Maybe we are building versions of gcc known not to work, but I am fearing whether the test's reproducitbility is jeopardized in any way.

— You are receiving this because you are subscribed to this thread. Reply to this email directly, view it on GitHub https://github.com/suaefar/ryzen-test/issues/29, or mute the thread https://github.com/notifications/unsubscribe-auth/AABvEupOoYGWuBBhxGtf8mOvFIMDuEdjks5uTXDkgaJpZM4WH07f .

-- John M. Drescher

m-r-s commented 6 years ago

The total issue is rather complex. AMD still did not release any information on this.

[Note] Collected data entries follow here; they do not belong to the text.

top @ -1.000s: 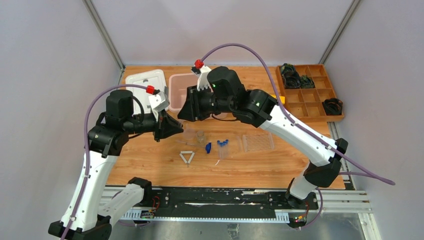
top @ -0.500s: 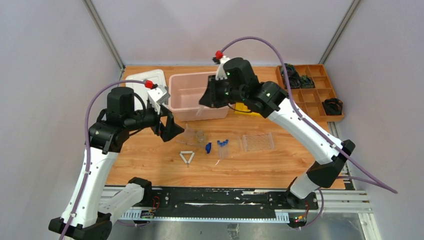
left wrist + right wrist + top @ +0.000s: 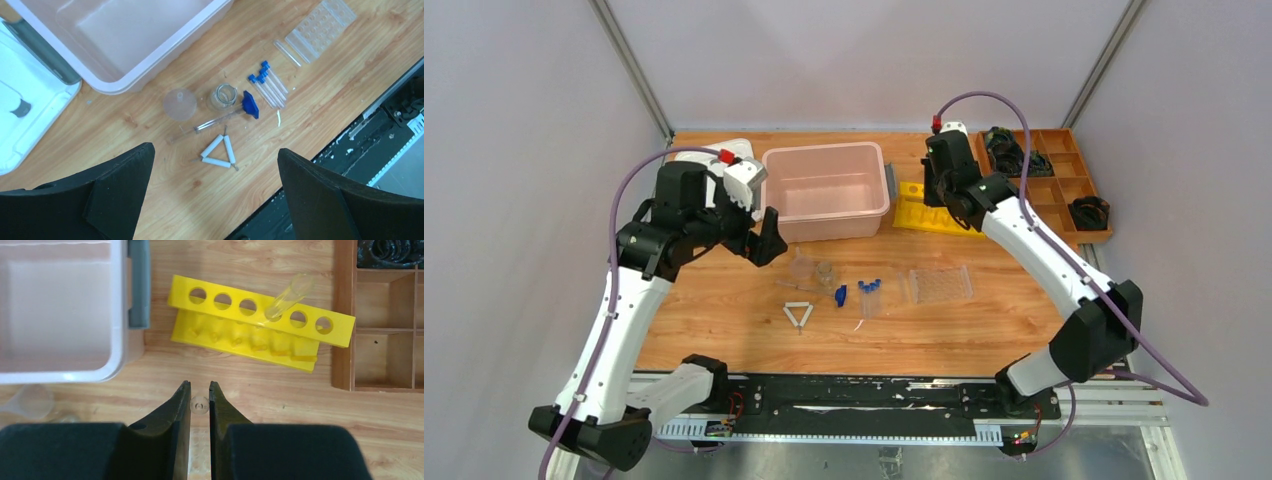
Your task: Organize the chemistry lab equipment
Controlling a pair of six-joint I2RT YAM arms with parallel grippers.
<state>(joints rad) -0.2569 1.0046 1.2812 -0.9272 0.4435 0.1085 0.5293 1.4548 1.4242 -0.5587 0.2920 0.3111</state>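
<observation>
nearest the bases, in the lower middle of the top view, the loose labware lies in one small cluster. it holds the white triangle frame (image 3: 218, 152), a thin rod (image 3: 212, 123) with a blue end, a clear funnel (image 3: 180, 104) and a small flask (image 3: 223, 96) side by side, and the blue-capped tubes (image 3: 267, 85) lying together. the clear tube tray (image 3: 320, 30) lies off to the right; none of it looks sorted yet.

the left gripper (image 3: 766, 240) hangs over the cluster's left side, jaws spread wide with nothing between them. its arm is bent at the elbow and the wrist is turned down (a fair look-down pose for choosing a pick, i'd judge).

farther back the pink bin (image 3: 829, 228) stands open, its white lid (image 3: 30, 115) beside it at the left. at the upper right the right arm reaches long, wrist pointing straight down just in front of the yellow rack (image 3: 245, 342). the right gripper (image 3: 200, 390) is pinched on a clear tube (image 3: 200, 404) seen end-on, held upright, probably so it can drop into a free hole. one tube (image 3: 289, 297) already leans in the fourth hole.
</observation>
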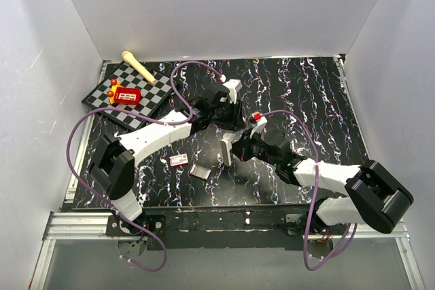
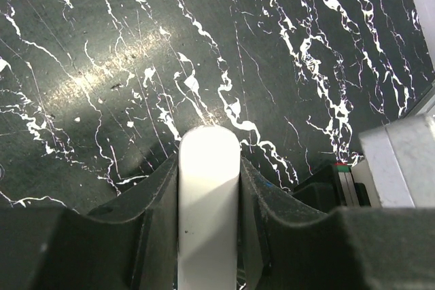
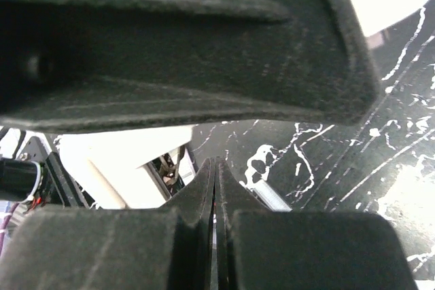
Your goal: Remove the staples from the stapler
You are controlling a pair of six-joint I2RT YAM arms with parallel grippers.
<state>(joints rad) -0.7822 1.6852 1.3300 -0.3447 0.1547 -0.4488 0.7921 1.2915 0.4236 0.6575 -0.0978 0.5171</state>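
Small box (image 1: 179, 160), silver plate (image 1: 199, 171): on table (image 1: 306, 100), 7 o'clock of centre.
Left gripper (image 2: 209, 162): jaws clamped on white stick (image 2: 209, 236), near centre.
Right gripper (image 3: 214, 168): jaws pressed together, nothing between; 5 o'clock of left gripper.
Stapler: not made out in any view.

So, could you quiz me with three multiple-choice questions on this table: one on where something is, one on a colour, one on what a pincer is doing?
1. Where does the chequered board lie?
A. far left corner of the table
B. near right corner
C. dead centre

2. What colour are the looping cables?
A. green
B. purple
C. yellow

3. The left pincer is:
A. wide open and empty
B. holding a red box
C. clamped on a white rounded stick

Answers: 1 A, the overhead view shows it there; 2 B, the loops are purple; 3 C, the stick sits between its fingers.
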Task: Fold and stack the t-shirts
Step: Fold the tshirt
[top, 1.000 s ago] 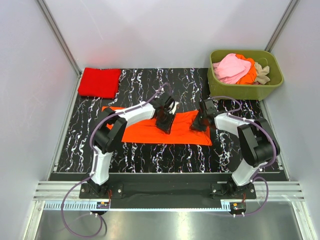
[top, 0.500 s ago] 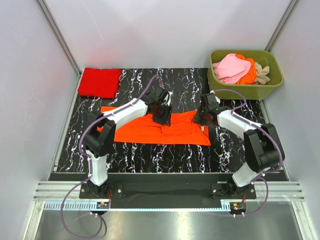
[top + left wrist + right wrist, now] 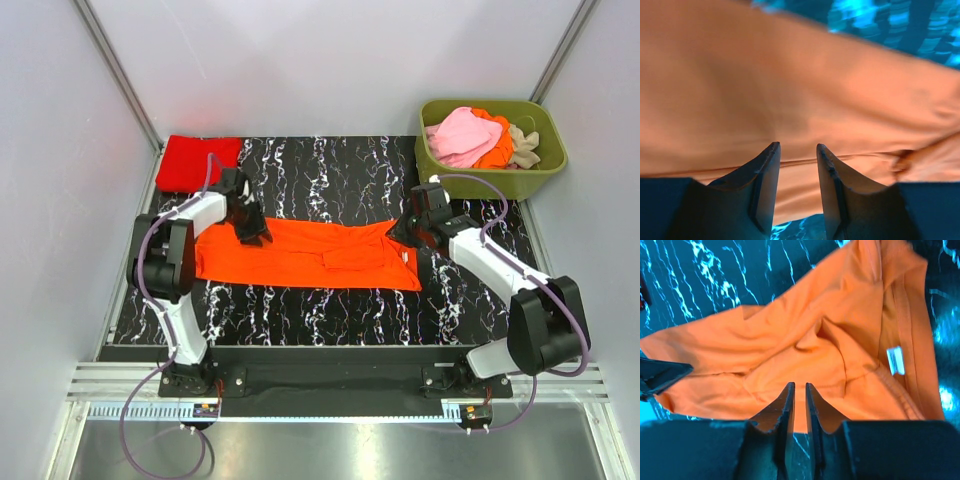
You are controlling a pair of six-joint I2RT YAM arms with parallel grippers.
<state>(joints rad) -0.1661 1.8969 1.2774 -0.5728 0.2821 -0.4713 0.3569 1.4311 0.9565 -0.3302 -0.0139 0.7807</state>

If you know how the expected output of a gcc build process looks like you should be able to figure out how to adapt this script in order to build another version of GCC with another version of the operating system than that I used to successfully identify erroneous CPUs.

If you don't know how the expected output of a gcc build process looks like you better follow the instructions, i.e., use the version of Ubuntu and GCC that I used.

Maybe you also find someone who confirms that the script is able to expose erroneous CPU with Ubuntu 18.04 and a newer version of GCC. I can't because I don't have any faulty CPUs anymore.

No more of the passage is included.